③ 在庫金額の見える化で「黒字倒産」を防ぐ
特にセレクトショップのような仕入れが中心の商売では、過剰在庫は一番の敵です。
昨対比で在庫が積み上がっていないかを確認し、適正な量を維持する。
これさえできていれば、売上が上がっているのに現金がない「黒字倒産」の可能性を大きく減らせます。
毎月の棚卸しと月次決算はセットで考えるべきです。
④ 決算を見越した「先回り」の節税対策が可能になる
決算の数ヶ月前には、今期の利益がいくらになりそうか、納税額はいくらになりそうかが見えてきます。
利益が予測できれば、節税策にお金を準備することも可能です。
行き当たりばったりの節税ではなく、計画的な経営判断ができるようになるのは、月次決算があってこそです。
顧問税理士をつけるべき「ベストなタイミング」

もちろん、最初から税理士を雇う余裕がない経営者も多いはずです。
むしろ、最初は雇うべきではないとさえ思います。
最初から税理士に頼るな。まずは自分で「自計」せよ
経営者自身が経理を理解していない段階で税理士を頼っても、結局は「言われるがまま」になります。
まずは自分で会計ソフトに入力し、自計化すること。
忙しくなれば必然的に経理を誰かに任せたくなるタイミングが来ます。
その時か、税金の負担が無視できなくなった時が、税理士を雇う適正なタイミングです。
税理士と対等に話せるレベルまで、経営者自身が数字を学ぶ重要性
法人は別として、個人事業主がいきなり税理士をつけても、数字の話が対等にできません。

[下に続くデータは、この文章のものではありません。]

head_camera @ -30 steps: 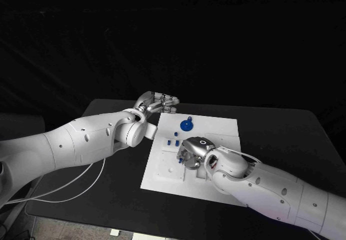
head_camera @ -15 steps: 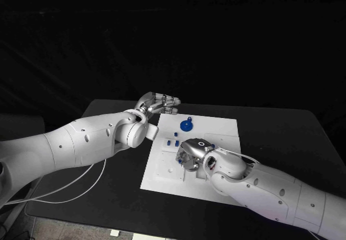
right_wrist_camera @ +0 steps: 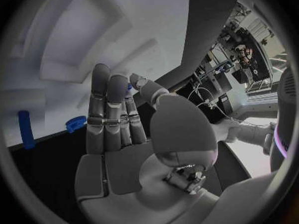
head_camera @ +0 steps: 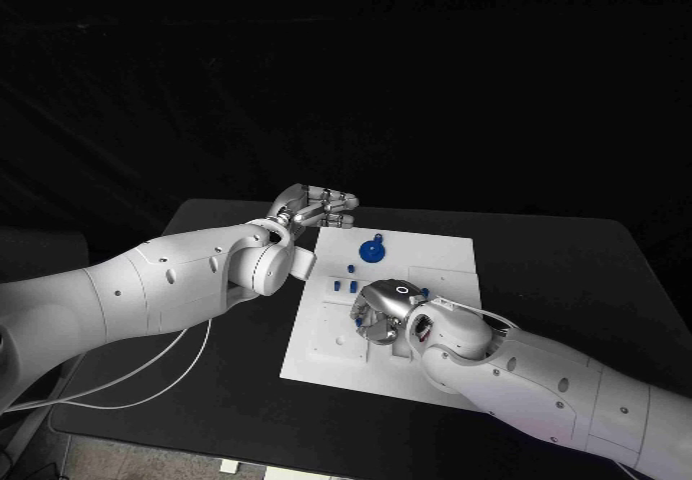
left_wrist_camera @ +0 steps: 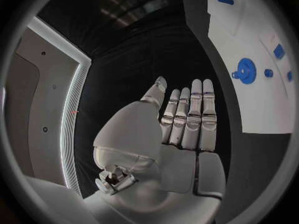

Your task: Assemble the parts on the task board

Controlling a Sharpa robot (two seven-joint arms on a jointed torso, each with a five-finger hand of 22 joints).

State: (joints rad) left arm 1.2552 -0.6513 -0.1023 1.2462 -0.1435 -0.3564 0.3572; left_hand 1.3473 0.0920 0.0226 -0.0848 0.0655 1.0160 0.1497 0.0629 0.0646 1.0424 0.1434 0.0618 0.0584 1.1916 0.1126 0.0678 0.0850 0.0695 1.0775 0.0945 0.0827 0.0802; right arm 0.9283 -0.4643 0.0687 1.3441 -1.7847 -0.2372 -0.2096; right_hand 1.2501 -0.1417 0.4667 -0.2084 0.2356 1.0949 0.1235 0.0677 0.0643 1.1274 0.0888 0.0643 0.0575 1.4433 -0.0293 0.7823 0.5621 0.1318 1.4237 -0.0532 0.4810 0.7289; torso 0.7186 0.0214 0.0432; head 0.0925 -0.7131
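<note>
Black table (head_camera: pixel 577 270), matte, approx. square, seen at an angle. On it: white task board (head_camera: pixel 433 262), flat, centre, long axis running 6 to 12 o'clock. White cable (head_camera: pixel 144 372) on tabletop at 8 o'clock, looping off the edge toward 7 o'clock.

A: What supported the work area?
B: A black table (head_camera: pixel 562 270) stood against a dark backdrop.

A: Anything else nearby?
B: White cables (head_camera: pixel 137 375) lay looped across the table's near left corner and over its edge.
</note>
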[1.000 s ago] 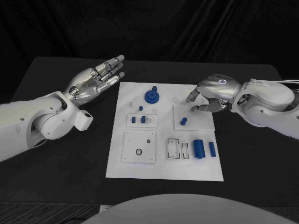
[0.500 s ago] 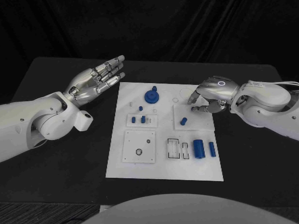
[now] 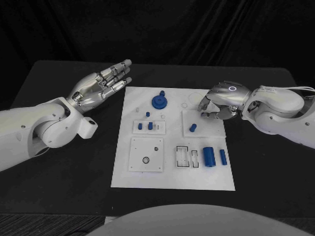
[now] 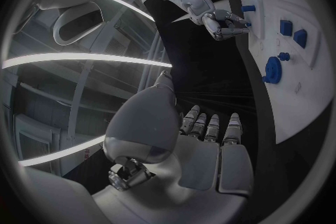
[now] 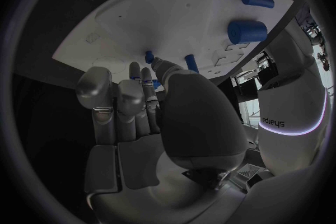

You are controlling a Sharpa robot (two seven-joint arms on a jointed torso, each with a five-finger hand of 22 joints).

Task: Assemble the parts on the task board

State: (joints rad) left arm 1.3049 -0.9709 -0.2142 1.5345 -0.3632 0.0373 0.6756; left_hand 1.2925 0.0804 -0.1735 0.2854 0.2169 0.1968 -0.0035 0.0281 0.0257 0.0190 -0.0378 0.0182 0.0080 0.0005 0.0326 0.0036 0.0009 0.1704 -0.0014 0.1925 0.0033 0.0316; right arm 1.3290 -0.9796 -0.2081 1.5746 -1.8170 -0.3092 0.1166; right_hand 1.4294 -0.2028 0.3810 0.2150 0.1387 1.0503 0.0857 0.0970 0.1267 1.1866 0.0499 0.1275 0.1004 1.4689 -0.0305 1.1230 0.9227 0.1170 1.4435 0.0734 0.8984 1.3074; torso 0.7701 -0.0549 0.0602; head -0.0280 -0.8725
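Observation:
The white task board (image 3: 173, 172) lies in the middle of the table. On it are a blue gear (image 3: 160, 102), three small blue pieces (image 3: 151, 126) in a holder, a short blue peg (image 3: 193, 128), a thick blue cylinder (image 3: 209, 156) and a slim one (image 3: 223, 157). My right hand (image 3: 218, 103) hovers over the board's far right corner, fingers curled down just beyond the peg. In the right wrist view its thumb and fingertips (image 5: 143, 75) meet close to the peg (image 5: 189, 61); a grip cannot be made out. My left hand (image 3: 101, 86) stays open, palm up, left of the board.
Black table (image 3: 58, 187) surrounds the board on all sides. The board's near half carries a square white plate (image 3: 146, 153) and empty outlined slots (image 3: 186, 157). The left wrist view shows my right hand (image 4: 224, 22) over the board (image 4: 308, 84) beyond the gear (image 4: 273, 70).
My right hand has edged slightly left over the board and its fingers have curled in tighter. The left hand and the parts have not moved.

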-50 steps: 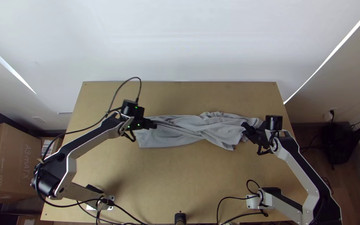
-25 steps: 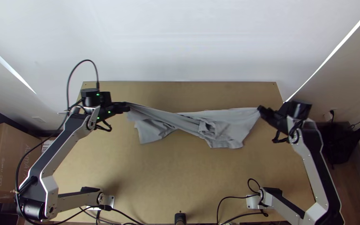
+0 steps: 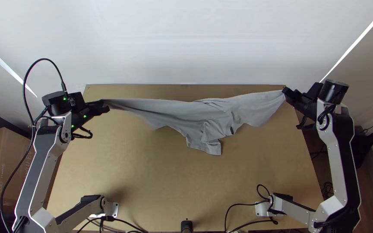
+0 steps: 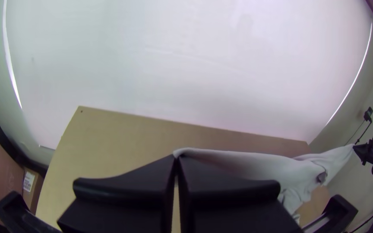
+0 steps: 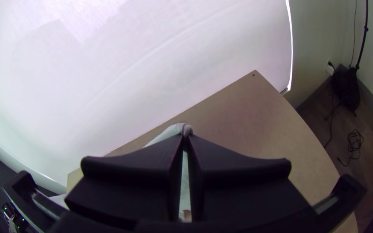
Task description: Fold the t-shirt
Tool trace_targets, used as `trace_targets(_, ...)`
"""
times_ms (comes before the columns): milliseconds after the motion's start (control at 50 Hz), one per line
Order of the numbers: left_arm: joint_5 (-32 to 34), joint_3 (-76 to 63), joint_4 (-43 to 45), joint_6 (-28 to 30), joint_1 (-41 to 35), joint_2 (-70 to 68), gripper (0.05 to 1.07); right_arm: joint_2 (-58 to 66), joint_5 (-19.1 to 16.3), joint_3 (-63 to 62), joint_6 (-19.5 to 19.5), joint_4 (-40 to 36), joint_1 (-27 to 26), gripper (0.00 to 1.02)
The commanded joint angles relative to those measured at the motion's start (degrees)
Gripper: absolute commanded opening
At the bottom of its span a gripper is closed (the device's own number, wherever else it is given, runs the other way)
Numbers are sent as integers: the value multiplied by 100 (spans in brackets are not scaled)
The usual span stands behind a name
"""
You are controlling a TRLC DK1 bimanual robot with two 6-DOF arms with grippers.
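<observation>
In the top view the grey t-shirt [image 3: 212, 114] hangs stretched between both grippers over the table's far half, its middle bunched and drooping. My left gripper [image 3: 104, 105], at the far left, is shut on one end; my right gripper [image 3: 285, 91], at the far right, is shut on the other. In the left wrist view the left gripper [image 4: 176, 159] pinches a cloth tip, and the t-shirt [image 4: 255, 165] runs off toward the other arm. The right wrist view has the right gripper [image 5: 186, 134] closed on a small bit of the t-shirt [image 5: 169, 132].
The wooden table [image 3: 152, 181] lies beneath, with a white wall [image 3: 186, 43] along its far edge. Cardboard boxes [image 3: 5, 159] stand on the floor beyond the left side. Cables [image 3: 234, 211] lie near the arms' bases.
Both grippers have moved apart and toward the table's far edge, the left one leftward, the right one rightward. The t-shirt went from lying bunched on the table to pulled out between them.
</observation>
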Motion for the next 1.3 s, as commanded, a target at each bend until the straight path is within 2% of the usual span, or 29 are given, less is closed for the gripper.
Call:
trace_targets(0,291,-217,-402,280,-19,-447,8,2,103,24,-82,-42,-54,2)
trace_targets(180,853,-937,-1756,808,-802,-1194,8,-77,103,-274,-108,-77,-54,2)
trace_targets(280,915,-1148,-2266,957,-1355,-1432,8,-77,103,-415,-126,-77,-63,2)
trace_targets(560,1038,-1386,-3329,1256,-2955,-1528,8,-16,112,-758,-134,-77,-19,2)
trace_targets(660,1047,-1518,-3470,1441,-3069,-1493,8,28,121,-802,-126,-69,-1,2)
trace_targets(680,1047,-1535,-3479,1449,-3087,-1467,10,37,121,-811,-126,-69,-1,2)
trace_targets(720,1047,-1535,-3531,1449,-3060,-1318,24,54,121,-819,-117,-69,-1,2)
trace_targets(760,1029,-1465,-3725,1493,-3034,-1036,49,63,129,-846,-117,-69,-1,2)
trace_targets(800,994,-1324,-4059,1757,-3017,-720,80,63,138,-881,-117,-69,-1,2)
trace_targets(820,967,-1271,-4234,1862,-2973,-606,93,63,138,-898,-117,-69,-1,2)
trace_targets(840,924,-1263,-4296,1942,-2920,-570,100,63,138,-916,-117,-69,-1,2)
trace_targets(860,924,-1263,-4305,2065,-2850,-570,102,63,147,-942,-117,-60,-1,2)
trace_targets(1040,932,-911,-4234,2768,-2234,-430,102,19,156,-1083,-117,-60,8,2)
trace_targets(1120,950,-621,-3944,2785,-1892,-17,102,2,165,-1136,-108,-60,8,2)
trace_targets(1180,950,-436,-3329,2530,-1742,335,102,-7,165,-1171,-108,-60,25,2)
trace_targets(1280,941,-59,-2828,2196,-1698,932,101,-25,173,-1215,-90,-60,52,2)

自分自身が泥臭く経理を経験し、数字の意味を理解して初めて、税理士は最高のパートナーになります。
数字が読めて初めて、経営者は本当の意味で「自分の店」をコントロールできるようになるのです。
数字が読めれば、店はもっと強くなる

月次決算を出さなければ、経営ではなく「お店屋さんごっこ」になってしまいます。
泥臭い作業ですし、忙しい最中に数字と向き合うのは苦痛かもしれません。
しかし、その苦痛の先にある「数字が見える景色」は、経営者にとって何物にも代えがたい武器になります。
まずは自分で数字を作り、読み解く。
その努力が、あなたの店を長く、強く支えてくれるはずです。